Business Value of Testing
Posted On: 15 March 2024

Picture this: You're in a restaurant, eagerly awaiting your meal. It arrives, looking delicious, but there's something missing – the taste. You take your first bite, and it's bland, leaving you utterly unsatisfied. What secret ingredient could have turned this ordinary meal into a culinary masterpiece? It's salt. Like salt is the invisible flavor enhancer in food, testing holds a similar role in software development. It's mixed into everything that goes out to production, yet it often goes unnoticed, but without it your product can be tasteless.

Does Your Testing Adds Revenue or Profit?

One of the most common notions in the software industry is that it sees testing as a cost center. In the early phases of my career, even as a tester used to believe that testing is all about adding cost for any business. However, as I grew in my career, I started to see the other side of testing which often gets ignored in the general discussions about testing. In reality, testing can be a significant source of revenue and profit. Here's how:

Testing for the Business

Testing isn't just about identifying bugs and running scripts; it's about ensuring your software has a competitive edge in the market. A thoroughly tested product shines at various hidden quality criteria and stands a better chance of gaining customer trust, satisfaction, and loyalty.

Testing for product success

Your product's success depends on multiple factors such as its features, user experience, charisma, support, documentation, etc. Testing helps identify bottlenecks, experience issues, and other critical success factors that can make or break your product's success.

Testing for Market Viability

No company wants to create a bug-free, quality product that does not sell or engage users. Your product needs to be market-ready and should solve issues customers would be willing to pay for or expect the most from the market. Testing ensures that your software is functionally correct and user-friendly, appealing to potential customers and solving the right problems for them.

Testing for customer reaction

Nobody likes to purchase a product and then experience annoyance and frustration when using it. Testing helps you discover and fix issues that might annoy your customers, which can lead to lost sales and a bad reputation in the market.

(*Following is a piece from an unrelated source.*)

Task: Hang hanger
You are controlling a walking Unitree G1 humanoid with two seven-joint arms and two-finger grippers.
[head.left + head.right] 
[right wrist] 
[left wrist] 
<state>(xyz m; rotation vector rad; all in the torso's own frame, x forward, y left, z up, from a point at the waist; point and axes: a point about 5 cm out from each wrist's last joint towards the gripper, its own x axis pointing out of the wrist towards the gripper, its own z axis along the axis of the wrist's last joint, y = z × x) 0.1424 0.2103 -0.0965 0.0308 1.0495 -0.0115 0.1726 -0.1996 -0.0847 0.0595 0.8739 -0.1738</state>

Testing for potential financial, security or data risks

Often, people see testing as a process of verifying requirements. But, what if certain requirements are not documented at all? Security and data protection are a few such implicit requirements. Data breaches and security lapses can lead to severe financial and reputational damage. Testing helps identify and mitigate these risks.

Testing for competitor analysis

Every product needs to stand out in a competitive market. Effective testing can help you verify marketing claims, features, desired user experiences, and performance levels to help you outshine your competitors.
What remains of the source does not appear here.